Hospital do Açúcar - Maceió (AL) — Prova 2015
Gestante de 16 semanas, soropositiva para Toxoplasmose com infecção fetal comprovada pelo exame PCR (Reação em Cadeia da Polimerase) no líquido amniótico. A MELHOR associação de tratamento é:
Toxoplasmose fetal comprovada → Pirimetamina + Sulfadiazina + Ácido Folínico (e Espiramicina em alguns protocolos).
Com a infecção fetal por Toxoplasma comprovada, o tratamento deve ser intensificado para proteger o feto. A combinação de pirimetamina e sulfadiazina é o pilar, com ácido folínico para prevenir a mielossupressão. A espiramicina pode ser mantida ou descontinuada dependendo do protocolo e da idade gestacional.

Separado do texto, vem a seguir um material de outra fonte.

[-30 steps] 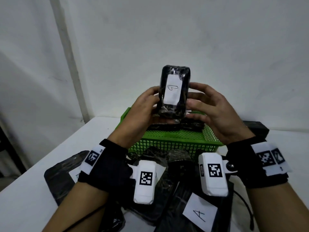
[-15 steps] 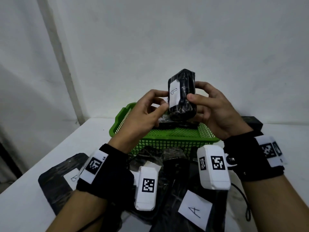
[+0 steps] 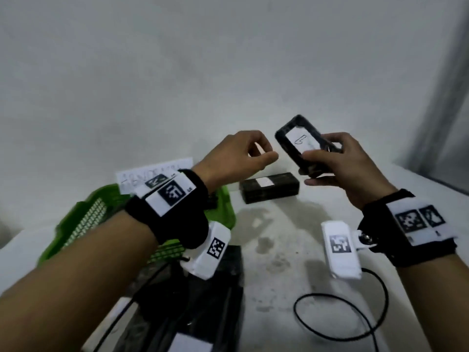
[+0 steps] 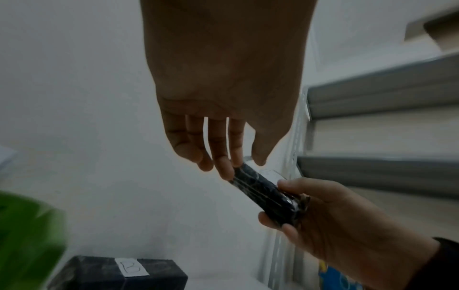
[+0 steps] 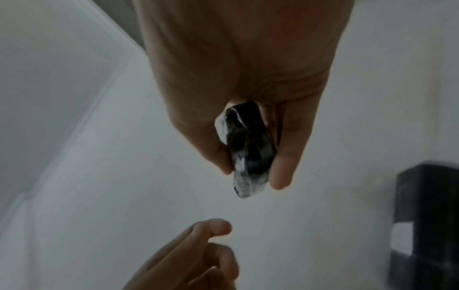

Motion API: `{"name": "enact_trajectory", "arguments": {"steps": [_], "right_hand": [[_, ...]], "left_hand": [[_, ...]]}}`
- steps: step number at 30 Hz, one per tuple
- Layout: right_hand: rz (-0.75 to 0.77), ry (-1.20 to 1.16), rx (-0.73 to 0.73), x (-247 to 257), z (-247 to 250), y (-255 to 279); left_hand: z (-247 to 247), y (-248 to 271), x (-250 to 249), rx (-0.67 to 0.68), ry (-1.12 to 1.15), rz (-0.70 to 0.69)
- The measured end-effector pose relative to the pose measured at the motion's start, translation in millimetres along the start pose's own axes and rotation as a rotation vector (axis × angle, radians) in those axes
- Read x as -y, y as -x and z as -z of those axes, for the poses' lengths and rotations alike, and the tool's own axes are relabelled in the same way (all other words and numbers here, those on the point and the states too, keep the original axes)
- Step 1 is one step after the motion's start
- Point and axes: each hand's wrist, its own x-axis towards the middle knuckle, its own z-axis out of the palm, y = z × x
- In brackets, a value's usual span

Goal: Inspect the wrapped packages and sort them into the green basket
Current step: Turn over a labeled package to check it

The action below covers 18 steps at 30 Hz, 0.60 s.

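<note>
Nearest me, flat black film-wrapped packages (image 3: 203, 301) lie on the white surface (image 3: 291, 250), green mesh basket (image 3: 83, 224) now off to my left. My left hand (image 3: 238, 158) has let go, fingers loosely curled and empty, so my right hand (image 3: 337, 166) alone grips the small glossy labelled package (image 3: 302, 143), carried right, away from the basket. It's probably a reject, though blur hides details; boxy package (image 3: 269, 188) sits beyond.

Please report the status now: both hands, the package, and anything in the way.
Right hand grips small wrapped package, held up over table. Left hand loosely curled, empty, just beside it. Green basket at left; no obstacle seen between.
</note>
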Motion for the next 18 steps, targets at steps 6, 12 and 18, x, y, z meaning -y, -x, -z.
{"name": "enact_trajectory", "arguments": {"steps": [6, 12, 18], "right_hand": [[-0.200, -0.038, -0.253, -58, 64, -70], [-0.407, 0.021, -0.209, -117, 69, -125], [-0.486, 0.437, -0.028, -148, 66, -149]], "left_hand": [[-50, -81, 1, 0.252, -0.362, 0.023], [-100, -131, 26, 0.545, -0.639, 0.165], [-134, -152, 52, 0.698, -0.651, 0.255]]}}
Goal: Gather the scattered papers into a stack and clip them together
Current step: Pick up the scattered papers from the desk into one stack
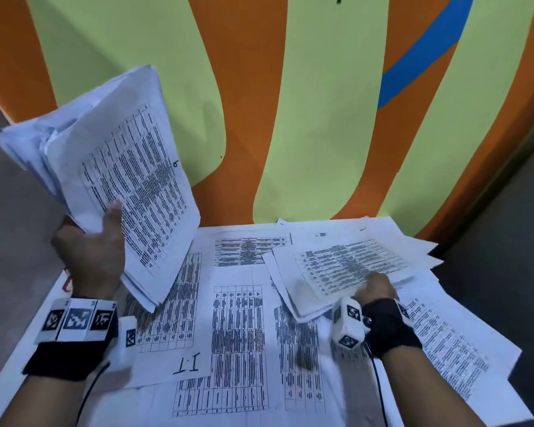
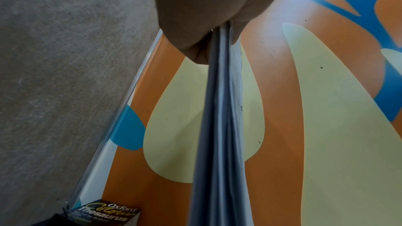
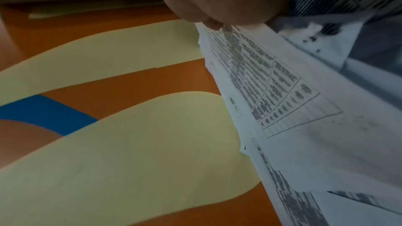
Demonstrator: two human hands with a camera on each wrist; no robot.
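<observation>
Papers (image 1: 238,328) lie scattered over the table's near half; the left hand (image 1: 90,241) grips a gathered stack (image 1: 121,180), raised at ten o'clock. Right hand (image 1: 378,288) pinches a loose sheaf (image 1: 336,266) at three o'clock, nearer the remaining sheets.

- paper stack (image 1: 111,167): thin matt white sheets, printed, edges a bit crumpled
- loose papers (image 1: 238,318): same matt printed paper
- tabletop (image 1: 321,118): smooth, slight sheen, probably laminate
- wrist bands (image 1: 389,328) at 5 o'clock: black cloth
- floor (image 2: 54,75): rough, grainy grey
</observation>
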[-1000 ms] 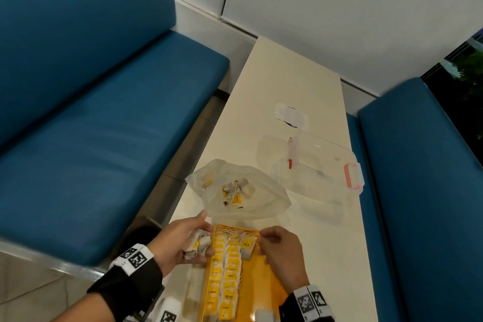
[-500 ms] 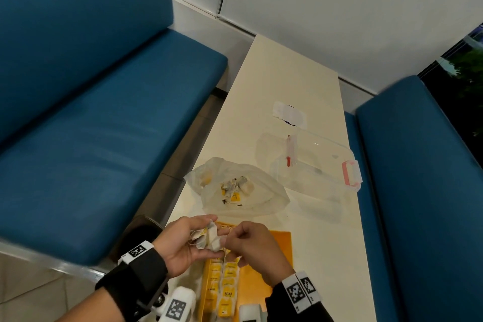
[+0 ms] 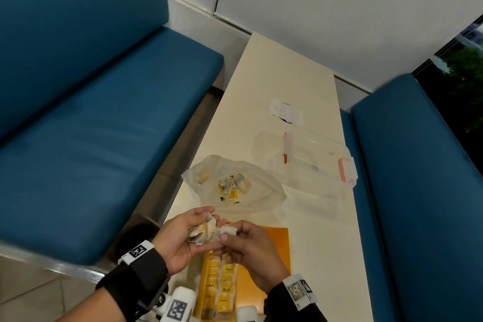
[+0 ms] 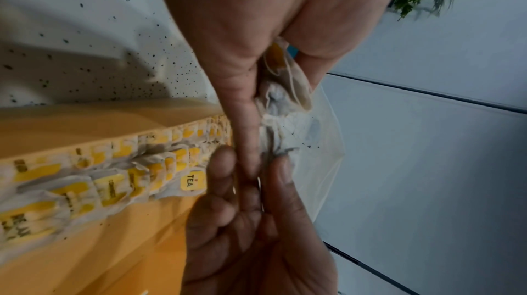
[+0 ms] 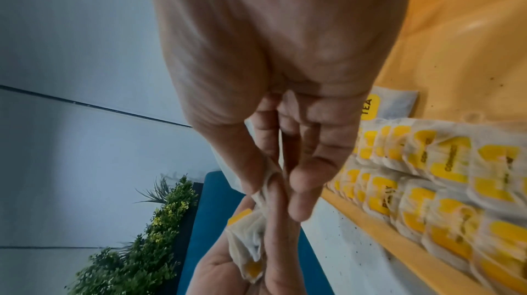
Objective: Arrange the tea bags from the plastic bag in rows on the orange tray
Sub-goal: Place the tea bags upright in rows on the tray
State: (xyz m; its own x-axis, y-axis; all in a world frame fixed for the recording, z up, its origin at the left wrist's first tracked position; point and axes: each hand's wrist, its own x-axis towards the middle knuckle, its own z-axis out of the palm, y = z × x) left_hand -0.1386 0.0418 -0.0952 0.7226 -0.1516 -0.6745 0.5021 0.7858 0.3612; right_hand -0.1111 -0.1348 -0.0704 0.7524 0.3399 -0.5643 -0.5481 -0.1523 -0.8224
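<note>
A small crumpled clump of white paper tea bags with yellow tags [image 3: 202,230] sits in the curled fingers of the left hand [image 3: 180,240], raised above the near end of the flat orange plastic tray [image 3: 274,251]. The right hand [image 3: 251,251] meets it from the other side, thumb and forefinger pinching one white tea bag [image 3: 228,230] at the clump's edge; the wrist views show the pinch closed on the paper, with the other fingers loosely curled.

Directly beneath both hands, two rows of tea bags already laid down [image 3: 222,285] run along the left part of the tray, overlapping one another with yellow tags up; one tag reads "TEA" in the left wrist view. The tray's part under the right wrist is bare orange.

Just beyond the fingertips lies the crumpled translucent plastic bag [image 3: 235,185], open, with a few more tea bags [image 3: 232,185] inside. Further out and to the right of the right hand stands a clear plastic box with pink latches [image 3: 321,162], and beyond that a small white paper scrap [image 3: 286,114]. All rest on a long cream table [image 3: 282,68] between blue padded benches [image 3: 91,138].
</note>
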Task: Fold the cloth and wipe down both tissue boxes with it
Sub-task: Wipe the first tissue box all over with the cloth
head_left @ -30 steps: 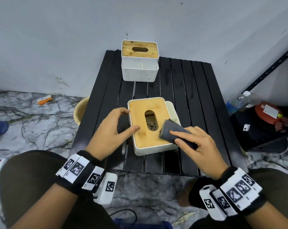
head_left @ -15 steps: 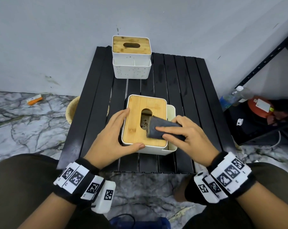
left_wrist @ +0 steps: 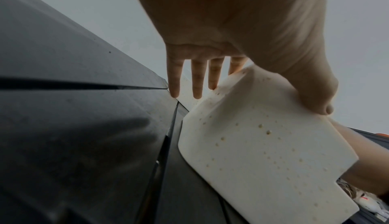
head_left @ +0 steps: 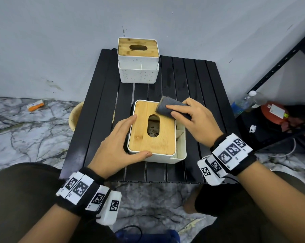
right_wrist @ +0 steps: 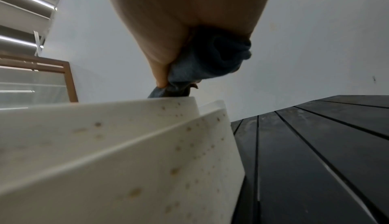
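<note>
on the far left of the head view i'm seeing a marbled floor point(head_left: 25, 134) with a small orange item point(head_left: 35, 106) lying on it, and a tan basin point(head_left: 74, 116) peeking out from under the black slatted table point(head_left: 99, 102). my left hand point(head_left: 116, 148) is bracing the near tissue box point(head_left: 153, 134), the fingers point(left_wrist: 175, 78) lying straight and slightly spread along its left wall, the thumb stretching across the front edge below the bamboo lid point(head_left: 144, 130). in the left wrist view i'm seeing the box's white speckled wall point(left_wrist: 263, 144) sitting under the thumb. the lid's oval slot point(head_left: 153, 126) is showing something dark inside; i cannot tell what. at the back of the table, against the grey wall point(head_left: 60, 50), the far tissue box point(head_left: 138, 60) is standing well apart from both hands. my right hand point(head_left: 195, 121) is pressing the folded grey cloth point(head_left: 169, 106) onto the lid's far right corner, fingers lying together on top of it, the thumb pinching it from beneath in the right wrist view point(right_wrist: 202, 68). further right, a plastic bottle point(head_left: 248, 102) and a red round object point(head_left: 272, 113) are lying at the foot of a black rack point(head_left: 279, 62)
</note>
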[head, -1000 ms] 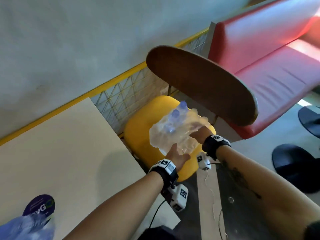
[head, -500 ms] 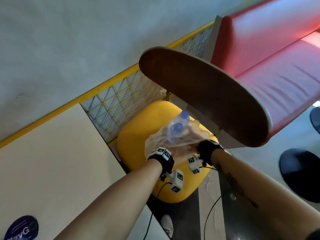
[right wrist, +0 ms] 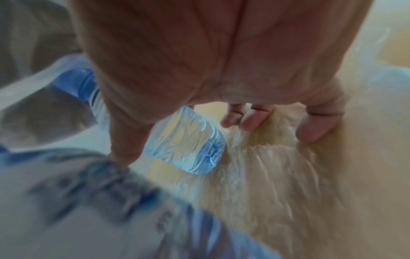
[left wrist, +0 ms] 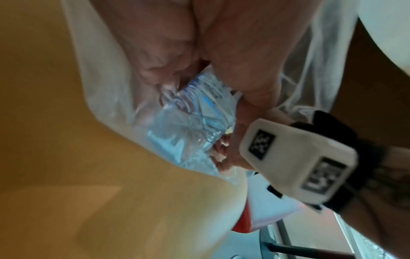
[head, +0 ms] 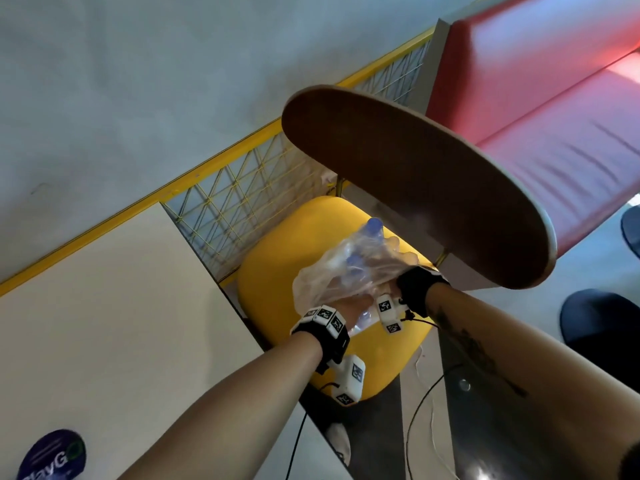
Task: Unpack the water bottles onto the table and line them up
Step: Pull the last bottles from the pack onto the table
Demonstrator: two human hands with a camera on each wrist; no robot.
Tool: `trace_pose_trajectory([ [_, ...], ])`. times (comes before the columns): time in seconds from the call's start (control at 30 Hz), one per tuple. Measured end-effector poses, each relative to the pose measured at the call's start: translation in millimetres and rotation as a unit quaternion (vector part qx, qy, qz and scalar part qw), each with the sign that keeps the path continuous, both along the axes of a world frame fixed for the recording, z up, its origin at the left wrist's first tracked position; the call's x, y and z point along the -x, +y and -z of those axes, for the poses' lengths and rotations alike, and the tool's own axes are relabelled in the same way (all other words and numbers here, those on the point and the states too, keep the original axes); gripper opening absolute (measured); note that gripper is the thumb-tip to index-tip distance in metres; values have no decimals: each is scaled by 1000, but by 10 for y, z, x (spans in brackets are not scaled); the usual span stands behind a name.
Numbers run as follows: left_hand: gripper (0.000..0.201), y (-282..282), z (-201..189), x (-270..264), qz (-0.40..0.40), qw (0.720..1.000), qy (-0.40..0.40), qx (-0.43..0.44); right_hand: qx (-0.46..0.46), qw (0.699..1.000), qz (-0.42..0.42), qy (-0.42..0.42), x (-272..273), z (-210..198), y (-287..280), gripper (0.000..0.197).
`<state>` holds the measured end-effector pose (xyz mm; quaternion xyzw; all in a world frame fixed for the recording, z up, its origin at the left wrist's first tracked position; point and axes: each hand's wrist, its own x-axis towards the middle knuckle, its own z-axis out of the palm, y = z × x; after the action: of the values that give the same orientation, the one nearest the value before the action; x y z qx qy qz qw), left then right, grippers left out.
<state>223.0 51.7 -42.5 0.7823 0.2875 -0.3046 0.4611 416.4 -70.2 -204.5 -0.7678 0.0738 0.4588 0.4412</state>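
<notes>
A torn clear plastic wrap (head: 325,282) holding several blue-capped water bottles (head: 373,224) lies on a yellow chair seat (head: 273,271). My left hand (head: 351,306) reaches into the wrap's near end. In the left wrist view its thumb and fingers (left wrist: 244,78) curl round a bottle (left wrist: 199,112) with a blue label. My right hand (head: 391,271) is inside the wrap on the right. In the right wrist view its fingers (right wrist: 250,121) are curled into the crumpled plastic wrap (right wrist: 266,166), with a bottle (right wrist: 186,142) lying under the palm.
The cream table (head: 104,323) is to the left, with a dark round sticker (head: 52,455) near its front. The chair's brown backrest (head: 415,188) overhangs the pack. A yellow wire fence (head: 235,202) stands behind the seat, and a red sofa (head: 554,98) is at right. Cables (head: 415,410) trail over the floor.
The blue bag at the lower left has left the view. My left hand has gone from the pack's near edge deeper into the wrap, and the right hand has closed in beside it.
</notes>
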Motion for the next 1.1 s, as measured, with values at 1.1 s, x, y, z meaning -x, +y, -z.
trace_pose_trajectory([
  [1.1, 43, 1019, -729, 3054, -233, 933, -240, 129, -101, 976, 53, 188, 2238, -1719, -838, 41],
])
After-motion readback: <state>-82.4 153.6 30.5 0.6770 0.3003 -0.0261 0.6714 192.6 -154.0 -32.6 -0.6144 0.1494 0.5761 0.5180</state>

A toxoplasmose congênita é uma infecção grave que pode resultar em sequelas neurológicas e oculares significativas para o recém-nascido. Quando a infecção fetal é comprovada, geralmente por PCR no líquido amniótico após amniocentese, a conduta terapêutica muda drasticamente, passando de uma profilaxia da transmissão para um tratamento ativo da infecção fetal. A importância reside em minimizar os danos ao feto e melhorar o prognóstico. A fisiopatologia da toxoplasmose congênita envolve a passagem dos taquizoítos do Toxoplasma gondii através da placenta para o feto. Uma vez no feto, o parasita pode causar inflamação e lesões em diversos órgãos, especialmente cérebro e olhos. O diagnóstico da infecção fetal é feito principalmente pela detecção do DNA do parasita no líquido amniótico via PCR, ou por sinais ultrassonográficos de acometimento fetal. O tratamento de escolha para a toxoplasmose fetal comprovada é a combinação de pirimetamina, sulfadiazina e ácido folínico. A pirimetamina e a sulfadiazina atuam sinergicamente contra o parasita, enquanto o ácido folínico é essencial para mitigar os efeitos mielossupressores da pirimetamina. A espiramicina, que é usada na infecção materna sem comprovação fetal, pode ser mantida em alguns protocolos, mas não substitui o esquema tríplice para o tratamento fetal. O tratamento deve ser mantido até o parto e, em muitos casos, continuado no recém-nascido.
Para infecção materna sem infecção fetal comprovada, usa-se espiramicina para reduzir a transmissão. Com infecção fetal comprovada, o tratamento é com pirimetamina, sulfadiazina e ácido folínico, visando tratar o feto.
O ácido folínico é administrado para prevenir a mielossupressão (efeitos adversos na medula óssea) causada pela pirimetamina, que é um antagonista do folato.
Os riscos incluem aborto espontâneo, parto prematuro, hidrocefalia, calcificações intracranianas, coriorretinite, microcefalia, hepatoesplenomegalia e retardo do desenvolvimento neuropsicomotor.